Computational Data Science, B.S.
Visit the Computer Science Department page for more information on the program and access to advising.
Program Description
The Computational Data Science Degree develops strong interdisciplinary skills in mathematics, statistics, computer science and big data processing. Create algorithms, write code and scripts to solve problems beyond the basic use of existing tools in support of an industrial, enterprise-level big data pipeline. The mix of competencies and experiences required for Data Science differs significantly from those developed in the individual degree programs in the four areas mentioned above. Gain real-world experience as a springboard to working in industry as a Data Scientist or to pursue a graduate degree.
Program Requirements
Code | Title | Credit Hours |
---|---|---|
Total Credit Hours | 120 | |
General Education Requirements | 31 Credits | |
ENGL 1010 | Introduction to Academic Writing | 3 |
or ENGH 1005 | Literacies and Composition Across Contexts | |
ENGL 2010 | Intermediate Academic Writing | 3 |
MATH 1210 | Calculus I * | 4 |
American Institutions | 3 | |
American History (3) | ||
US Economic History (3) | ||
US History to 1877 and US History since 1877 (6) | ||
American Heritage (3) | ||
American National Government (3) | ||
Art | 3 | |
Humanities | 3 | |
Life Sciences | 3 | |
Physical Sciences | 3 | |
Social & Behavioral Sciences | 3 | |
Personal, Professional, and Civic Growth | 3 | |
Discipline Requirements | 89 Credits | |
Minimum grade of C- required in theses courses: | ||
Complete one of the following: | 6 | |
Fundamentals of Programming and Object Oriented Programming (6) | ||
Accelerated Introduction to Programming (undefined) (and an additional 3 credit CS elective not already completed) 1 | ||
CS 2420 | Introduction to Algorithms and Data Structures | 3 |
CS 2300 | Discrete Mathematical Structures I | 3 |
CS 2450 | Software Engineering | 3 |
CS 2700 | Causal Inference | 3 |
CS 3100 | Data Privacy and Security | 3 |
CS 3520 | Database Theory | 3 |
CS 3270 | Python Software Development | 3 |
CS 3310 | Analysis of Algorithms | 3 |
CS 3530 | Data Management For Data Sciences | 3 |
CS 3810 | Applied Data Science | 3 |
CS 3820 | Visualization Analytics for Data Science | 3 |
CS 3050G | Global Social and Ethical Issues in Computing | 3 |
CS 4700 | Machine Learning I | 3 |
CS 4710 | Machine Learning II | 3 |
CS 4800 | Data Science Capstone | 3 |
MATH 1220 | Calculus II | 4 |
MATH 2210 | Calculus III | 4 |
MATH 2270 | Linear Algebra | 3 |
MATH 3640 | Introduction to Optimization | 3 |
ECE 3710 | Applied Probability and Statistics for Engineers and Scientists | 3 |
or STAT 2050 | Introduction to Statistical Methods | |
Complete 12 credits from any of the following (A minimum grade of C- is required): | 21 | |
4 courses from another discipline, at least 6 hours of which must be 3000 level or higher.

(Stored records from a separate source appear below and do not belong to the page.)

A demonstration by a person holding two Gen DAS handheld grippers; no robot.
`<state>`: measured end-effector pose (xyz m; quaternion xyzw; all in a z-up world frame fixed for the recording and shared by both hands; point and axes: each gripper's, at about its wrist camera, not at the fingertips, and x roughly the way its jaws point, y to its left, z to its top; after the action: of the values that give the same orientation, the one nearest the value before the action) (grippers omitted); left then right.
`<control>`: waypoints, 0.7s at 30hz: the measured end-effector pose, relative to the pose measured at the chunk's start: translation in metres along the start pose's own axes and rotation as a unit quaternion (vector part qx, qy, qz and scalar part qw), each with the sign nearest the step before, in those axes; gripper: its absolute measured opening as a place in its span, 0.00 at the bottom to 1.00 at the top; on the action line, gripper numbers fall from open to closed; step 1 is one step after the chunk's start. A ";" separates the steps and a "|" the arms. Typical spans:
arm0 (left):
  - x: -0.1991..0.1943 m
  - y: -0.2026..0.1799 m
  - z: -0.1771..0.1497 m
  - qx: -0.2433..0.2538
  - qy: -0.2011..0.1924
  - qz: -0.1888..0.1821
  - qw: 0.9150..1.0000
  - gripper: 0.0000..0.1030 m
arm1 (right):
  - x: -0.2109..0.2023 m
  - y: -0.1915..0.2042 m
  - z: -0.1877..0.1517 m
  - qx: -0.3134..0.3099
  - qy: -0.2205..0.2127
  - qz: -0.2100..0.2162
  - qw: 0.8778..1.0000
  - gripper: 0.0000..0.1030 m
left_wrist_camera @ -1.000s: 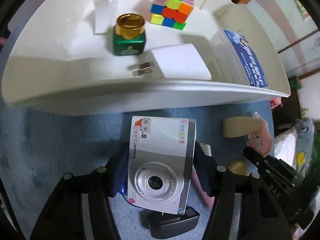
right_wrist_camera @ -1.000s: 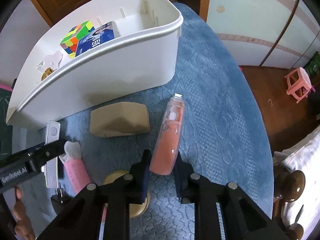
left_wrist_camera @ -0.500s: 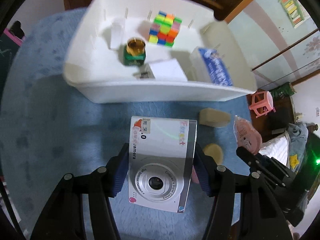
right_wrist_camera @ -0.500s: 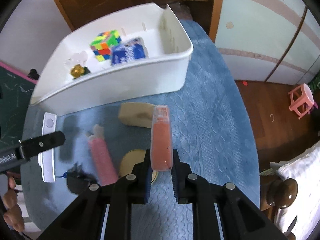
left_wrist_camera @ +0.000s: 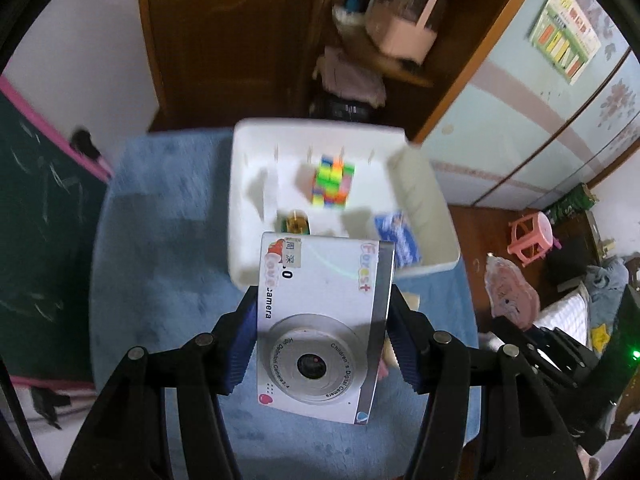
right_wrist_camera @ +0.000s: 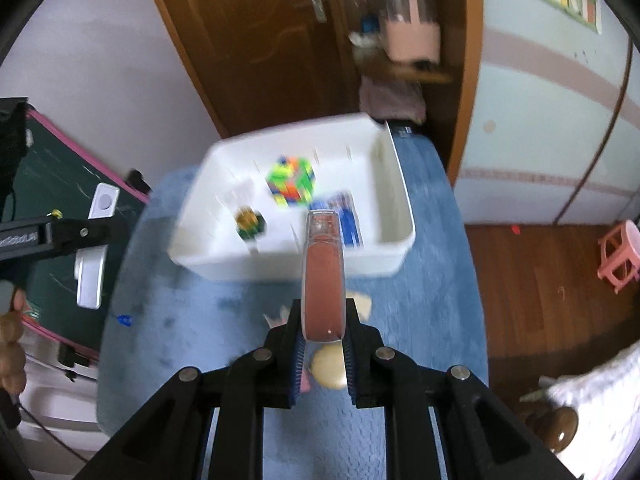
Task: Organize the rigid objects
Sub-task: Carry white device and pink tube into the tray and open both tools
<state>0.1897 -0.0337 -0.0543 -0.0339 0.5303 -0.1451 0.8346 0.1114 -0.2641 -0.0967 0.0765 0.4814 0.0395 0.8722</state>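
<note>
The left gripper (left_wrist_camera: 322, 344) is clamped on a white toy camera (left_wrist_camera: 320, 320), its blue pads (left_wrist_camera: 240, 348) pressing the camera's two short sides, lens facing the viewer. The camera hangs in the air above the blue cloth (left_wrist_camera: 160, 260) of the table, its top edge overlapping the near wall of the white bin (left_wrist_camera: 436, 268) in this view. The right gripper (right_wrist_camera: 322, 356) is clenched on a flat pink case (right_wrist_camera: 323, 280) with a clear top, gripped at its lower end and standing up between the pads — also lifted clear of the cloth.

Below the right gripper, on the cloth, lie a round tan piece (right_wrist_camera: 330, 366), a beige block (right_wrist_camera: 362, 304) and a bit of something pink (right_wrist_camera: 304, 384), all partly hidden by the fingers. Further off sits the white bin, holding a green bottle with a gold cap (right_wrist_camera: 250, 222), a colourful puzzle cube (right_wrist_camera: 292, 180) and a blue-and-white packet (right_wrist_camera: 348, 220) — the cube toward the far wall, the bottle and packet nearer. In the left view a white plug is not clearly seen; the picture is blurred there.

Beyond the table stand a brown wooden door (left_wrist_camera: 224, 40) and a shelf with a pink container (left_wrist_camera: 404, 20). A pink stool (right_wrist_camera: 620, 260) sits on the wooden floor to the right.
</note>
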 end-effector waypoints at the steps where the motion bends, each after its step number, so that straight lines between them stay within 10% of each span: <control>1: -0.009 -0.002 0.011 0.003 -0.013 0.003 1.000 0.61 | -0.008 0.002 0.008 -0.005 -0.009 0.001 1.000 0.16; 10: -0.025 -0.004 0.064 0.019 -0.072 0.023 0.997 0.61 | -0.050 0.015 0.089 -0.038 -0.073 -0.005 0.997 0.16; 21: 0.071 0.021 0.076 -0.015 -0.021 0.032 0.999 0.61 | 0.016 0.014 0.159 -0.047 -0.059 -0.053 0.996 0.16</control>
<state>0.2898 -0.0405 -0.0876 -0.0323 0.5155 -0.1092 0.8493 0.2542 -0.2628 -0.0244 0.0119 0.4299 0.0115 0.9027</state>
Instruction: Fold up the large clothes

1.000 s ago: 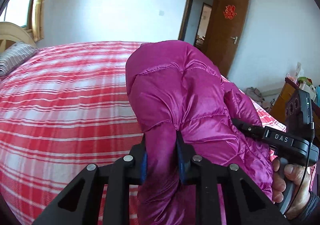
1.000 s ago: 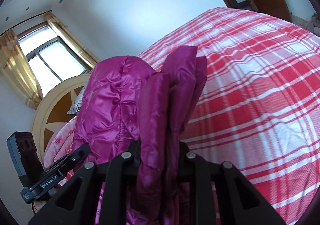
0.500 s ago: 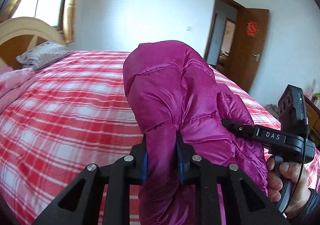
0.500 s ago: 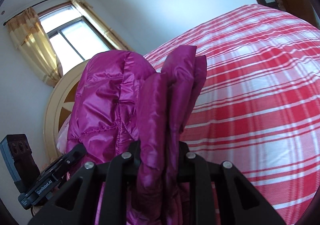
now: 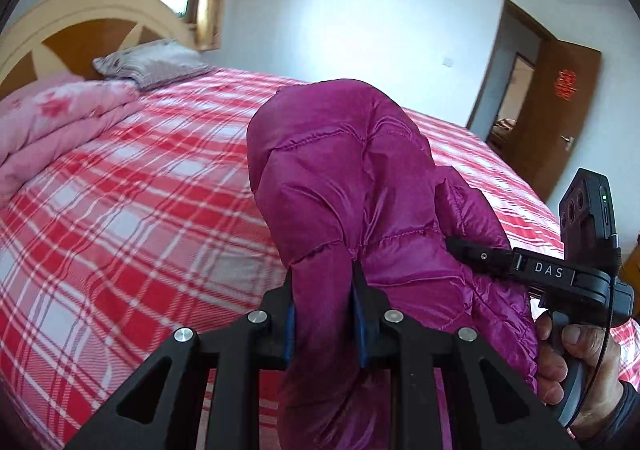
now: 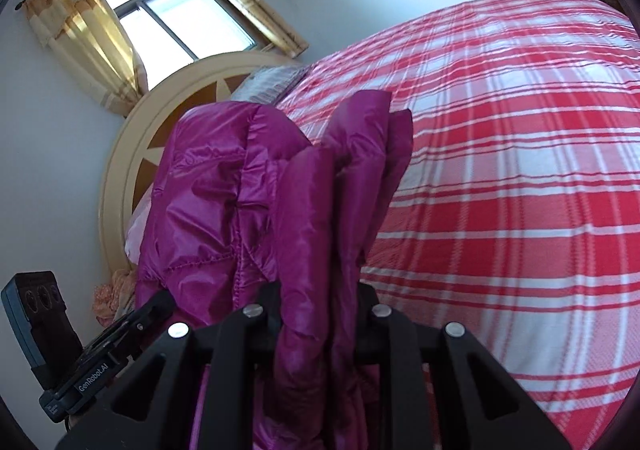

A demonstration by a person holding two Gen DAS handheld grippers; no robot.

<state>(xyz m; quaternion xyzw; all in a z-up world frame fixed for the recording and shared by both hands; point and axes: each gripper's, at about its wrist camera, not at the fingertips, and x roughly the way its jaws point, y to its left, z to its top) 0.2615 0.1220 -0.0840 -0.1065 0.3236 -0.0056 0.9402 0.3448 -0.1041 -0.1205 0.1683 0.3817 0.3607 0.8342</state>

Requires department head approval. | ||
Any CS 3000 or 4000 level course not already required |
- 1
If students choose CS 1420, please see advisor.
Graduation Requirements
- Completion of a minimum of 120 semester credits, with a minimum of 40 upper-division credits.
- Overall grade point average of 2.0 or above.
- Must have a minimum grade of C- with a combined GPA of 2.5 or higher in all discipline requirements and the General Education requirements that are marked with an *.
- Residency hours - - minimum of 30 credit hours through course attendance at UVU. 10 of these hours must be within the last 45 hours earned. At least 12 of the credit hours earned in residence must be in approved Computational Data Science (CDS) courses.
- All transfer credit must be approved in writing by UVU.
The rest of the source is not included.